Stéphane Richard n'a visiblement pas digéré les perquisitions menées chez Orange la semaine dernière, dans le cadre du litige qui l'oppose à l'américain Cogent. S'exprimant auprès du Figaro, il remet vivement en cause le fonctionnement de Bruxelles, qui serait d'une certaine manière obnubilée par une politique consumériste largement défavorable à l'économie européenne, dans un contexte concurrentiel exacerbé.
Orange vs Cogent : une affaire de « peering »
Le 11 juillet dernier, la Commission européenne confirmait mener une enquête à propos des pratiques des FAI en matière d'acheminement de trafic (ou « peering », ndlr). L'institution viserait principalement les plus gros acteurs communautaires, comme Orange, Deutsch Telecom ainsi que Telefonica. À l'origine, un litige opposant Orange et l'américain Cogent, distributeur de sites Web, ce dernier accusant l'opérateur du brider les débits faute d'accord financier entre les deux parties.
À la recherche d'éléments concordants, elle a donc mené des perquisitions dans les locaux du premier opérateur français. Ce que Stéphane Richard, le PDG du groupe, n'a pas vraiment apprécié. « Bruxelles a envoyé chez Orange vingt et un agents pendant quatre jours. Ils sont allés dans quatre de nos sites. Ils ont saisi mes ordinateurs et ont perquisitionné mon bureau. Tout cela est quand même violent ». Pour lui, ces opérations montrent une certaine forme d'« acharnement ».
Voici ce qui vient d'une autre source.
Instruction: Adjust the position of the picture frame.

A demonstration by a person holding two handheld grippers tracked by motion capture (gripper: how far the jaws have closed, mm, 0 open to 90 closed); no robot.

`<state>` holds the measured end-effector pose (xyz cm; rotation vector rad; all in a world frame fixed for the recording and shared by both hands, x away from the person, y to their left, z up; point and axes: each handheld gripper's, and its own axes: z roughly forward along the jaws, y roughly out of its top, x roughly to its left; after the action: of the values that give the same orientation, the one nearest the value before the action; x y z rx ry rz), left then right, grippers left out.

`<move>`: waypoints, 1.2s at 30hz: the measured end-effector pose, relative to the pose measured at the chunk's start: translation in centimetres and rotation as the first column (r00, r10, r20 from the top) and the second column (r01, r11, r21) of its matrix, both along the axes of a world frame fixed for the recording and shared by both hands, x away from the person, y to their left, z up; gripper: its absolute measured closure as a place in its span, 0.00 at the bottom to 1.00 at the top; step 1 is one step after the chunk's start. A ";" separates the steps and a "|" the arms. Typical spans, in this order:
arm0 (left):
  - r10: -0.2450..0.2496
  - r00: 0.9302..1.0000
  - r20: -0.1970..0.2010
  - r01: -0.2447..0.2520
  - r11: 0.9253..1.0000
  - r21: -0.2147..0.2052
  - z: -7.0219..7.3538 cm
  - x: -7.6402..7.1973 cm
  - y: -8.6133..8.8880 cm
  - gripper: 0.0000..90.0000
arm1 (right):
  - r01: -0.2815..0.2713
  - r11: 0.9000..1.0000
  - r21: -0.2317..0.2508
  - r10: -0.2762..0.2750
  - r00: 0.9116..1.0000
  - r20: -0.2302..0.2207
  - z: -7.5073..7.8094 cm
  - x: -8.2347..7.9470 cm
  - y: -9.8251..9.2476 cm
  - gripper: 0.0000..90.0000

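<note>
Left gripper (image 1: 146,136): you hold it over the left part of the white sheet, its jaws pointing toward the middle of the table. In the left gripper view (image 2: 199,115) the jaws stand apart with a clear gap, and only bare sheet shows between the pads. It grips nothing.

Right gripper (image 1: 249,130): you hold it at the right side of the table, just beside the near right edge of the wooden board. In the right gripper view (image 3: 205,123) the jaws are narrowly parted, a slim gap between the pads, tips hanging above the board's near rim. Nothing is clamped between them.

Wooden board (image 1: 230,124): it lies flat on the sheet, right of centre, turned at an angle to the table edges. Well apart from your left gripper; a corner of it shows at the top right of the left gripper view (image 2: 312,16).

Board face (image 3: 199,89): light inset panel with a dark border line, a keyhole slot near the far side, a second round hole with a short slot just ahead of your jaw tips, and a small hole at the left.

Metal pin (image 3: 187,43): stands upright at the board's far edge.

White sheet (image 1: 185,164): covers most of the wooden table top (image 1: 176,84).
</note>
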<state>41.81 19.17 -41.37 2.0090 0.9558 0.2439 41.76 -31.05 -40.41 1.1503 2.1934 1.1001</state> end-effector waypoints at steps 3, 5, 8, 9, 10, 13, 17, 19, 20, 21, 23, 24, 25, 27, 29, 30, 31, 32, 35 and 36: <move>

Stéphane Richard dit ne pas comprendre pourquoi les instances européennes se font « le complice d'un acteur américain », au détriment de ses concurrents européens, pourvoyeurs sur le continent d'emplois et d'investissements. Et de finir en expliquant qu'une telle situation ne se produirait jamais aux États-Unis.
La baisse des prix du « roaming » « affaiblit » les opérateurs
Au-delà de l'absence de prise de position en faveur des intérêts européens, le PDG d'Orange en rajoute une couche, en pointant du doigt « la politique consumériste à tous crins » de la Commission. Il évoque ici directement la politique tarifaire du « roaming », ces surcoûts appliqués par les opérateurs pour l'usage des mobiles à l'étranger, que la Commission s'évertue depuis 2007 à tirer vers le bas. Il assure que la prochaine baisse coûtera à Orange la bagatelle de 300 millions d'euros en termes de marges.
Si le consommateur est in fine le premier à s'y retrouver, le dirigeant dénonce un frein à l'investissement, notamment sur la fibre, et le risque que le trop fort affaiblissement des acteurs européens ne suscite des velléités de rachat de la part des acteurs américains. « Dans ces conditions, il ne faut pas s'étonner de voir Carlos Slim racheter KPN ou les grands opérateurs américains s'intéresser à des acquisitions à bas prix en Europe », indique-t-il. Pour lui, l'une des raisons pour laquelle les opérateurs communautaires conservent leur identité ainsi que leur indépendance tiendrait de la seule présence des États dans leur capital.
Stéphane Richard demande un régulateur européen unique
Stéphane Richard aimerait que la Commission revoie ses priorités. Il en appelle à la mise en place d'un « moratoire » sur les prix du « roaming », « afin de faire une étude d'impact sérieuse des précédentes mesures de baisse ». Mais surtout, il prône l'instauration d'un régulateur européen unique des télécoms, pierre angulaire de la création d'un marché unique. Il régnerait selon lui une trop forte concurrence sur le continent, d'où le besoin de permettre un certain nombre de rapprochements entre les acteurs.
Reste « certaines distorsions de concurrence, comme sur le câble par exemple. Seuls les réseaux fixes des opérateurs sont régulés, alors que les câblo-opérateurs sont en mesure de passer à la fibre optique parfois avec des subventions publiques, sans que les opérateurs tiers aient la possibilité d'accéder à leurs réseaux », regrette-t-il. Avant d'appeler à un véritable engagement de la Commission sur la question de la fiscalité des acteurs, pour qu'une concurrence équitable avec les firmes américaines soit réellement assurée.